Your objective> Write out exactly the line containing "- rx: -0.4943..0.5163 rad" and all lines that come after it in the listing below, through the very last one.

Recorded information>
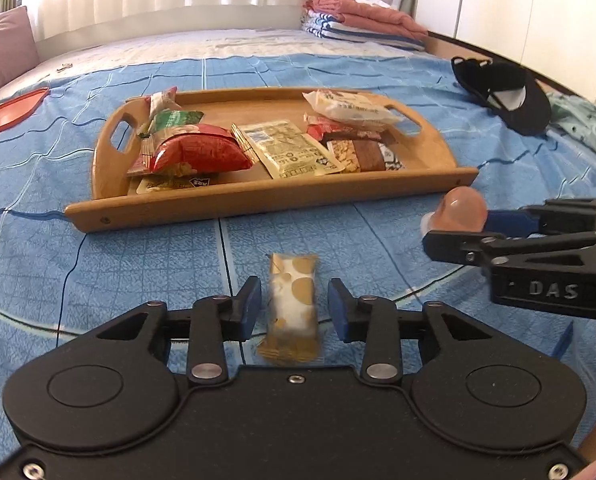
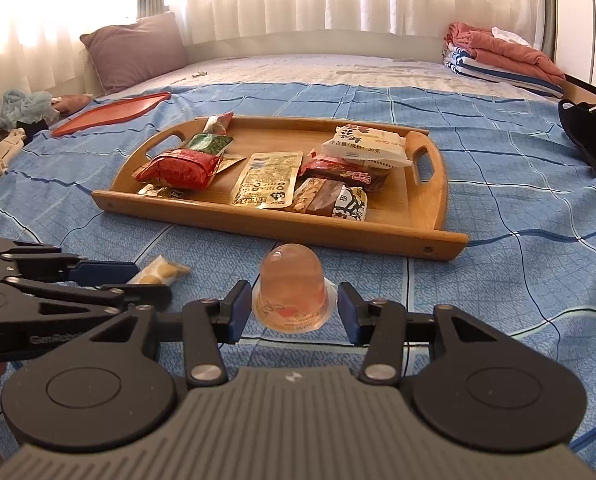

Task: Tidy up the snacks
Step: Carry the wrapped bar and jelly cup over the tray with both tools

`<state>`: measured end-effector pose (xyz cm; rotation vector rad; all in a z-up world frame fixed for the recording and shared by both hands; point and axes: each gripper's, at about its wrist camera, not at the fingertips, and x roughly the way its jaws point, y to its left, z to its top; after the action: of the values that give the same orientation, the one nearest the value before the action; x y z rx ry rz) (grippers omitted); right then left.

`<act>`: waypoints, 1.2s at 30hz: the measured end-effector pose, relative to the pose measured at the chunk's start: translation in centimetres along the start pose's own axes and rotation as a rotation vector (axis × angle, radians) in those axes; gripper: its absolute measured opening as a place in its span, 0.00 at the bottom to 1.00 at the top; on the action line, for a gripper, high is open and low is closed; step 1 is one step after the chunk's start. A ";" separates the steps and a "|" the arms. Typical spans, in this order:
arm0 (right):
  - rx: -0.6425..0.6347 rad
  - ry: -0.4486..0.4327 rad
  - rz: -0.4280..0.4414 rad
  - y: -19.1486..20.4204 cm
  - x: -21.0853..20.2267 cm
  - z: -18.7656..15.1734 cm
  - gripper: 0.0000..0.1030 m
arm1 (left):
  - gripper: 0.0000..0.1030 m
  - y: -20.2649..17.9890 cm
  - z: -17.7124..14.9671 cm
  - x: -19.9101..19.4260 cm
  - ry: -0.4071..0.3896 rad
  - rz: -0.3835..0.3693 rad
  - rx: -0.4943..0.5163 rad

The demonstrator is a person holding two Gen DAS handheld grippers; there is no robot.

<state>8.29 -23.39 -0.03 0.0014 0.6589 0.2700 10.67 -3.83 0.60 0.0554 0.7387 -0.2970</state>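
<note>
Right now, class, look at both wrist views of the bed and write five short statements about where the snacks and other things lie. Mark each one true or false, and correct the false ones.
1. Snack packets lie in the wooden tray. True.
2. The jelly cup sits inside the tray. False: it is outside the tray, before its near wall, between the right tool's fingers.
3. The gold-and-white packet lies between the left tool's fingers. True.
4. The flat red tray rests on the wooden tray. False: it lies apart on the blue bedspread, toward the pillow.
5. Folded blankets are stacked at the bed's far corner. True.
</note>
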 end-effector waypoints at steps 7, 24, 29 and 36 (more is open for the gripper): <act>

Exercise solution>
  - rx: -0.4943..0.5163 rad

The demonstrator is a person holding two Gen DAS handheld grippers; there is no robot.

<state>8.29 -23.39 -0.03 0.0014 0.6589 0.2700 10.67 -3.83 0.60 0.0554 0.7387 -0.2970</state>
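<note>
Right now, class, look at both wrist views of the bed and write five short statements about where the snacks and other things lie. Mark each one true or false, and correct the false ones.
1. Snack packets lie in the wooden tray. True.
2. The jelly cup sits inside the tray. False: it is outside the tray, before its near wall, between the right tool's fingers.
3. The gold-and-white packet lies between the left tool's fingers. True.
4. The flat red tray rests on the wooden tray. False: it lies apart on the blue bedspread, toward the pillow.
5. Folded blankets are stacked at the bed's far corner. True.
</note>
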 end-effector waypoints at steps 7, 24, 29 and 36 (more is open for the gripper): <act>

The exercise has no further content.